Problem: Every line in the data below that holds "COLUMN" should be found and copied.

Information shown:
==================================================

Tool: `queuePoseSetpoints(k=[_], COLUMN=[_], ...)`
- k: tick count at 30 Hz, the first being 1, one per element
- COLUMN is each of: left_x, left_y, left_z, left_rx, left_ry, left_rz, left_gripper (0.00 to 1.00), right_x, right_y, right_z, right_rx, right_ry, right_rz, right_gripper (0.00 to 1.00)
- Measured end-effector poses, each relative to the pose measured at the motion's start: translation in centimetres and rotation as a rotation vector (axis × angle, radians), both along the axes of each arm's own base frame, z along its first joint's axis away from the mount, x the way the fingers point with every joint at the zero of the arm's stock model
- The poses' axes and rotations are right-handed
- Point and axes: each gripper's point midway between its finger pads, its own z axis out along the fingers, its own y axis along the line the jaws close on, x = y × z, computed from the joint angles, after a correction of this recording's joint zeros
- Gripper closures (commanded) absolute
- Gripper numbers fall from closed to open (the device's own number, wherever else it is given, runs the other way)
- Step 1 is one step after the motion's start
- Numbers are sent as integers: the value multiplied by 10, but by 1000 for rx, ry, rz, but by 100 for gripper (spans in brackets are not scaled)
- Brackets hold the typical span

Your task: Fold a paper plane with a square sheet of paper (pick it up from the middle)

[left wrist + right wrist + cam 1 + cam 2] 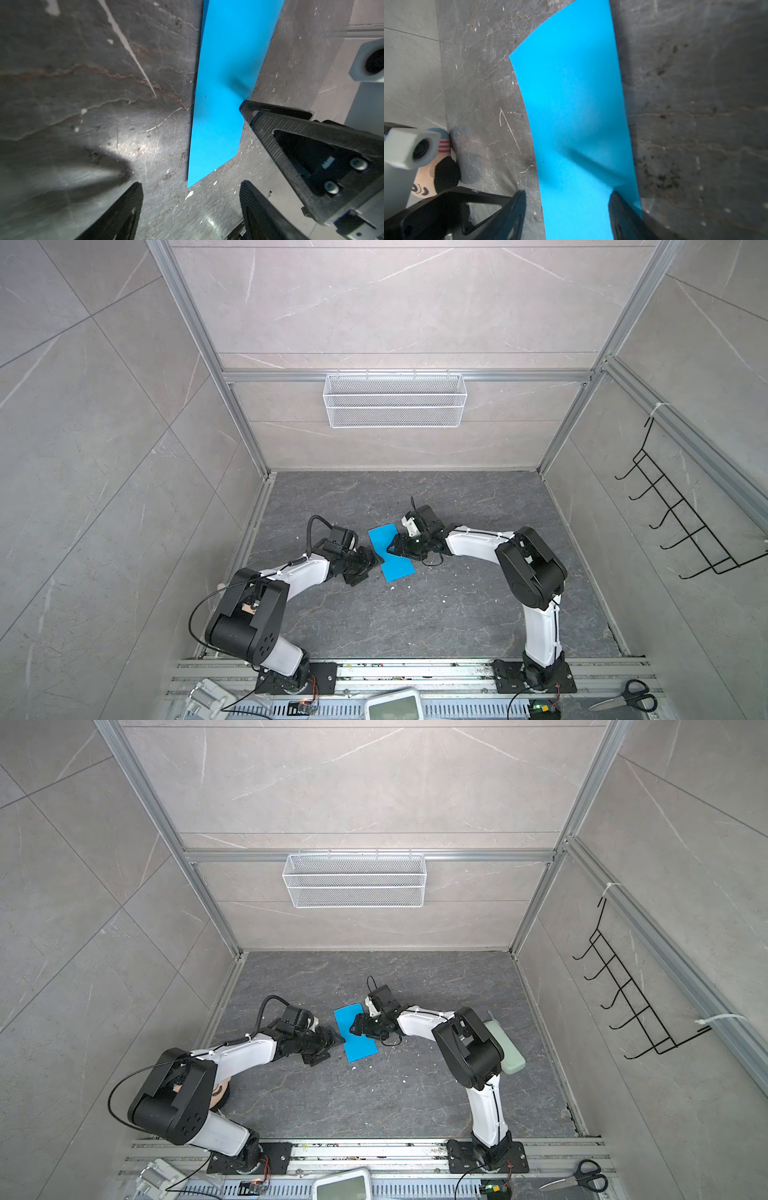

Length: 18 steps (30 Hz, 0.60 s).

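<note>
The square sheet of paper (397, 568) (360, 1046) lies on the dark table as a long sky-blue rectangle, running from far-left to near-right. The left wrist view shows the sheet (224, 83) flat, and in the right wrist view it (575, 104) bows slightly. My left gripper (370, 568) (332, 1046) (191, 184) is open, low beside the sheet's left long edge, holding nothing. My right gripper (392, 546) (355, 1028) (568, 192) is open over the sheet's middle. One of its fingertips (616, 197) rests on the paper, the other on the table beside it. No paper plane is in view.
A white mesh basket (395, 400) hangs on the back wall and a black hook rack (685, 522) on the right wall. Scissors (627, 697) lie on the front rail. A pale green box (509, 1052) sits behind the right arm, and a round wooden toy (438, 172) under the left arm.
</note>
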Motion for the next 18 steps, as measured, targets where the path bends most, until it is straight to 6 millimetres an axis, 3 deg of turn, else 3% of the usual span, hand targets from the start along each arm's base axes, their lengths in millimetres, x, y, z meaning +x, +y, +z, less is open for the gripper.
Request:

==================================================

Output of the task:
Tool: `queuePoseSetpoints(k=[_], COLUMN=[_], ...)`
- COLUMN is each of: left_x, left_y, left_z, left_rx, left_ry, left_rz, left_gripper (0.00 to 1.00), right_x, right_y, right_z, right_rx, right_ry, right_rz, right_gripper (0.00 to 1.00)

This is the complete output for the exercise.